Task instructions:
Lines from the first one down to the one containing "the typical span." in the data below are the only ones needed; please return them exactly, both ends included.

Data extract:
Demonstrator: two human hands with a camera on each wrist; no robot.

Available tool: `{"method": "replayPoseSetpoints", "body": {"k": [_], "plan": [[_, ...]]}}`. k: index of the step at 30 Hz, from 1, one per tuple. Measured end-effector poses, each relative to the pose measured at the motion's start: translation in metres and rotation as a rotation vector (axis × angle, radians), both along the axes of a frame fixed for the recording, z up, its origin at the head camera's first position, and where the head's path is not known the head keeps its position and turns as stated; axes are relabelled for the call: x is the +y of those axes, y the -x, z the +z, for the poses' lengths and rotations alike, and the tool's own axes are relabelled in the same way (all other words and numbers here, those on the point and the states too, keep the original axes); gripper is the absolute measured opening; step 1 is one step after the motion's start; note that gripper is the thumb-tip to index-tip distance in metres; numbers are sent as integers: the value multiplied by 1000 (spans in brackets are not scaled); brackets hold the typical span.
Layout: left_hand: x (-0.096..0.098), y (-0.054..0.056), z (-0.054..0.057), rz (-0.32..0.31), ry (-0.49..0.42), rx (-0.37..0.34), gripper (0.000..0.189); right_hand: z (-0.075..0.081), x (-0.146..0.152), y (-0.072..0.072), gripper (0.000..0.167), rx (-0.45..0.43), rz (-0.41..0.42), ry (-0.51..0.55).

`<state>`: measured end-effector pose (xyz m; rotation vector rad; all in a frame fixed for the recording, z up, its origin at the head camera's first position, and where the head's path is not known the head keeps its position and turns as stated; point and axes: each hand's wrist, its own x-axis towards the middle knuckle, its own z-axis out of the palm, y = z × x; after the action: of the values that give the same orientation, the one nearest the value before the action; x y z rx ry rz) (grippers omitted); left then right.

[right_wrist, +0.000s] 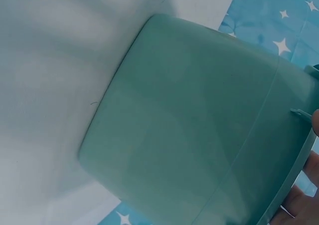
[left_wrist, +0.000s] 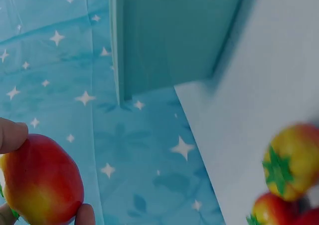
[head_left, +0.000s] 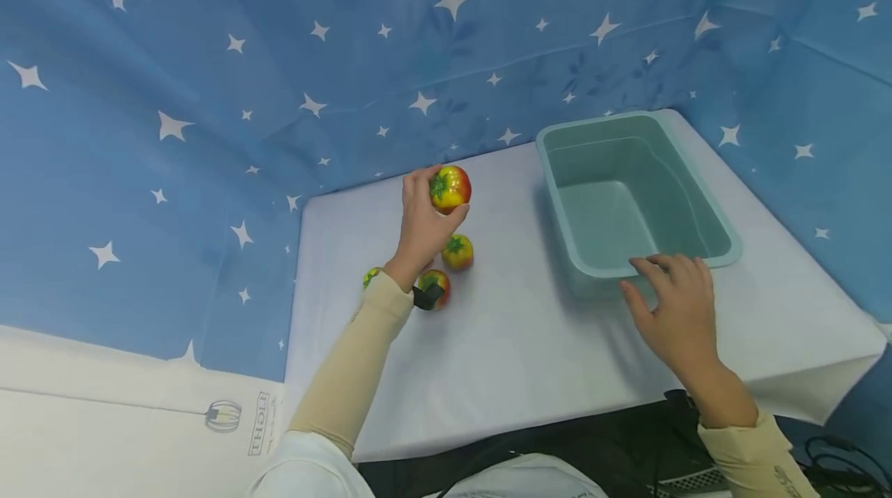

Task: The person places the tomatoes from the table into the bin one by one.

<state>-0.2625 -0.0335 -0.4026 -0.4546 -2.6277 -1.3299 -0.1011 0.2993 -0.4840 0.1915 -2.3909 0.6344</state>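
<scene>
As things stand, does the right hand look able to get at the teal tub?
Probably yes: the right hand looks empty, it is at the near rim of the teal tub, and nothing seems to stand between them.

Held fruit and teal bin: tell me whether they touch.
Apart: the head view shows a stretch of white tablecloth between the held fruit and the teal bin.

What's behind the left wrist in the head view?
Beside it, one fruit shows almost whole and a second is partly hidden by the black strap. A third peeks out left of the wrist. Whatever lies directly beneath is covered.
</scene>
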Motion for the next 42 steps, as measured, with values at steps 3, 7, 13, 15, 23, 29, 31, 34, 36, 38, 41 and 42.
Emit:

Exercise response:
Demonstrator: two human hands with a camera on each wrist; no robot.

Available tool: `{"method": "replayPoseSetpoints", "body": {"k": [_], "plan": [[_, ...]]}}`. k: index of the step at 30 Hz, from 1, one per tuple. Measured end-effector poses, each relative to the pose measured at the motion's start: translation in metres and rotation as a rotation vector (axis × angle, radians), both along the axes of a frame fixed for the recording, z up, its origin at the head camera's first position, and where the head's path is not known the head keeps its position and turns as stated; axes are relabelled for the call: x is the +y of those axes, y the -x, z the +z, for the poses' lengths and rotations alike, and the tool's own axes are relabelled in the same way (all other words and numbers here, those on the point and the states too, keep the original axes); gripper is the absolute measured opening; step 1 is one step after the motion's start; note that gripper is the thumb-tip to index-tip distance in metres; numbers are sent as integers: the value multiplied by 1000 (spans in brackets are not scaled); brackets hold the typical span.

That's the answer, with nothing more to add.